Efetivamente, se cessou a compulsoriedade deve-se entender que a contribuição social foi extinta, e não que se tornou facultativa como se vê em algumas decisões judiciais, contrariando a própria definição de tributo prevista no art. 3º do CTN que o caracteriza como “toda prestação pecuniária compulsória”. Se facultativo fosse o tributo poucos o pagariam.
Logo, a continuidade da contribuição social extinta depende de convenção das partes, individualmente ou por meio de sindicatos como prescrito no inciso IV do art. 8º da Constituição. Nada impede de continuar denominando essa contrapartida de contribuição social, de contribuição voluntária, de preço, de tarifa, de doação, de ajuda financeira, de agrado aos donos de sindicatos etc., mas de tributo não se tratará.

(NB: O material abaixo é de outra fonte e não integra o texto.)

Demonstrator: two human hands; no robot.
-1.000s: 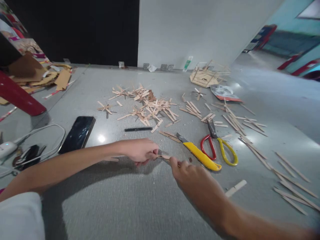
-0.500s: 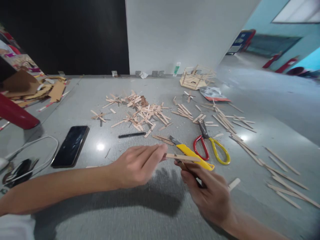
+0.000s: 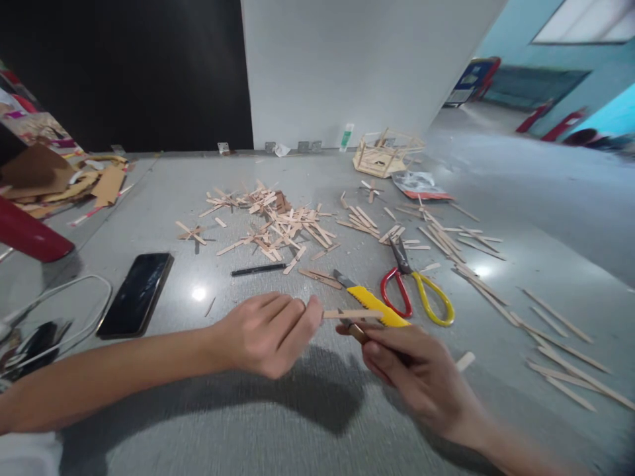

Essa discussão judicial que tende a se alastrar no Brasil inteiro não tem qualquer sustentação jurídica, data vênia.
Neste artigo, limitamo-nos à abordagem dos aspectos jurídicos, sem adentrar no exame do mérito da atuação dos sindicatos que se tornaram centros de exercício do nepotismo, com seus dirigentes aboletados nos cargos e funções de forma contínua e permanente, não dando oportunidade de rotatividade do poder.
Somente a contribuição financeira acordada entre as partes interessadas devolverá aos sindicatos a missão constitucional de defender os direitos e interesses coletivos ou individuais da categoria, inclusive nas questões judiciais ou administrativas. Antes da reforma trabalhista os sindicatos haviam se distanciado dos reais interesses da categoria que representam, usando e abusando dos recursos financeiros arrecadados compulsoriamente. Com o fim da contribuição sindical acabou-se o peleguismo sindical, devendo atuar nos limites representativos da vontade dos sindicalizados para merecer a contrapartida representada pelo pagamento voluntário da contribuição pecuniária pelos sindicalizados.
SP, 27-4-2018.
[1] Os impostos componentes do sistema tributário nacional são exclusivamente os que constam deste título, com as competências e limitações nele previstas.